_Problem:_ Repeat the listing that follows exactly. Pictures are not part of the copy.

_Dataset extract:_
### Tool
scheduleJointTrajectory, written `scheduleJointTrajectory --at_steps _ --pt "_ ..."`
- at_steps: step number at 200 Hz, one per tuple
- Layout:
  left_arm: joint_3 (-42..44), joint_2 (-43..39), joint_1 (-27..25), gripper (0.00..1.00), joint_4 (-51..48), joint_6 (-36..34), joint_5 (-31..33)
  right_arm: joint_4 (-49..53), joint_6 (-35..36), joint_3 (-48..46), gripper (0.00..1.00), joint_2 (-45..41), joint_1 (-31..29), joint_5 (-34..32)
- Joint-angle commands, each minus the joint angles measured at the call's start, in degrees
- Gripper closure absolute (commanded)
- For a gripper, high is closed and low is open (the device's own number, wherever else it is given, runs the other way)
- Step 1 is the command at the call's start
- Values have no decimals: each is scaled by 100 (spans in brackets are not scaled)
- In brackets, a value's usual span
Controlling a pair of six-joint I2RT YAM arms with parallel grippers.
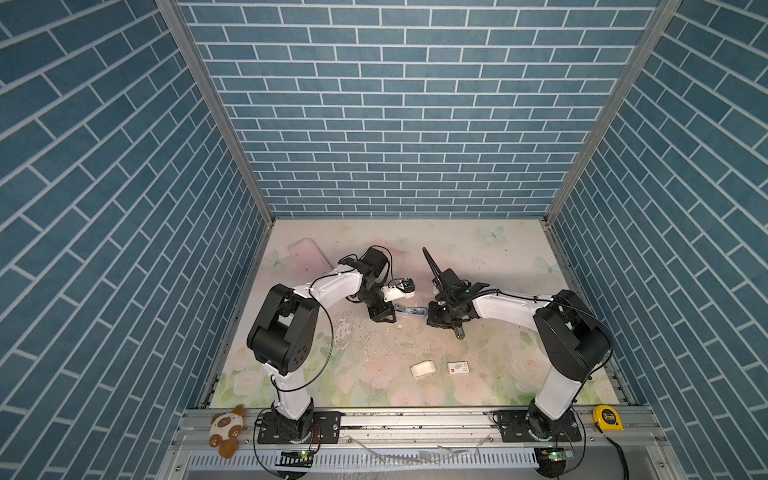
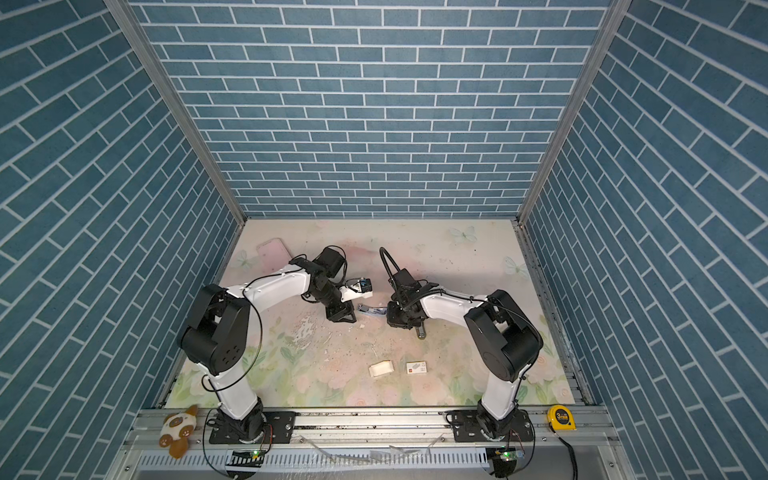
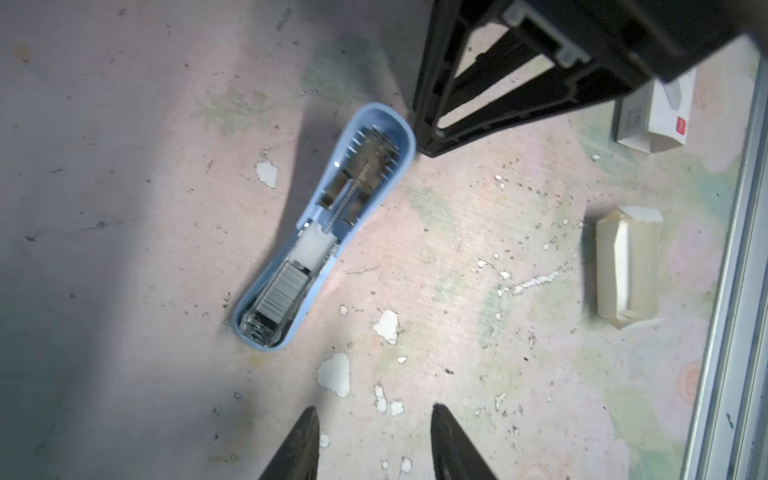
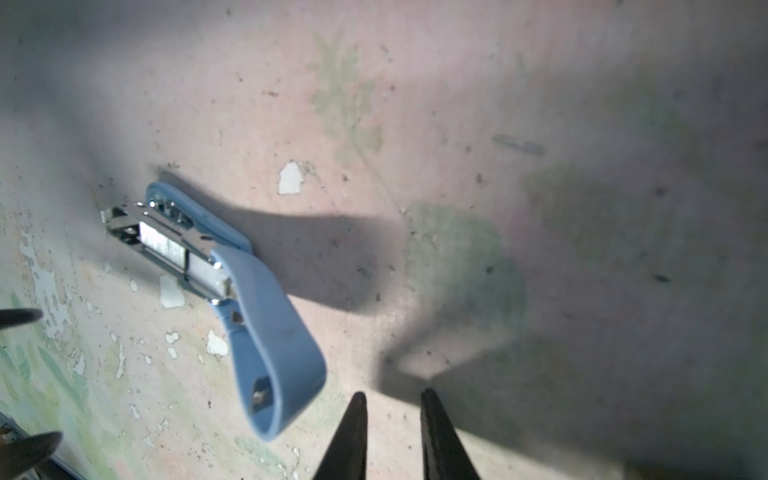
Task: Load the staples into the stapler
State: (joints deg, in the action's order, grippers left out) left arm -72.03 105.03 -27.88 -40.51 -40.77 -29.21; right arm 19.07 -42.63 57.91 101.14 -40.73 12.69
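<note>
Phone point(image 1: 308, 257), pink, flat at back left of surface point(image 1: 498, 257). Left fingers point(image 3: 299, 449) moderately apart, empty, near the stapler's metal end. Stapler point(image 3: 324, 228), light blue, hinged open, lies on the surface between the two arms. Staples point(image 3: 282, 297) sit in its open channel, toward that metal end. Right fingers point(image 4: 349, 436) show a narrow gap, gripping nothing, near the stapler's blue lid. White tray point(image 1: 423, 368) and red-marked sleeve point(image 1: 458, 368) lie side by side nearer the arm bases, apart from the stapler.
</note>
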Motion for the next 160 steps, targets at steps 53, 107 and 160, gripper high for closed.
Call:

_Task solution:_
### Tool
scheduleJointTrajectory, written `scheduleJointTrajectory --at_steps _ --pt "_ ..."`
- at_steps: step number at 200 Hz, one per tuple
- Layout:
  left_arm: joint_3 (-42..44), joint_2 (-43..39), joint_1 (-27..25), gripper (0.00..1.00), joint_4 (-51..48), joint_6 (-36..34), joint_5 (-31..33)
  right_arm: joint_4 (-49..53), joint_6 (-35..36), joint_3 (-48..46), gripper (0.00..1.00), joint_2 (-45..41), joint_1 (-31..29), joint_5 (-34..32)
- Joint-angle commands, each minus the joint angles measured at the call's start, in degrees
- Gripper closure absolute (commanded)
- For a gripper, high is closed and low is open (the device's own number, wherever else it is given, runs the other way)
- Step 1 is the command at the call's start
- Values have no decimals: each is scaled by 100 (spans in brackets are not scaled)
- In brackets, a value's usual span
Controlling a pair of six-joint I2RT YAM arms with parallel grippers.
Task: Load the staples into the stapler
State: (joints deg, in the action's order, grippers left out) left arm -72.03 105.03 -27.88 -40.51 -40.77 -29.21; right arm 19.07 -42.63 57.91 101.14 -40.73 12.69
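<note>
Phone point(image 1: 308, 257), pink, flat at back left of surface point(image 1: 498, 257). Left fingers point(image 3: 299, 449) moderately apart, empty, near the stapler's metal end. Stapler point(image 3: 324, 228), light blue, hinged open, lies on the surface between the two arms. Staples point(image 3: 282, 297) sit in its open channel, toward that metal end. Right fingers point(image 4: 349, 436) show a narrow gap, gripping nothing, near the stapler's blue lid. White tray point(image 1: 423, 368) and red-marked sleeve point(image 1: 458, 368) lie side by side nearer the arm bases, apart from the stapler.
</note>
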Motion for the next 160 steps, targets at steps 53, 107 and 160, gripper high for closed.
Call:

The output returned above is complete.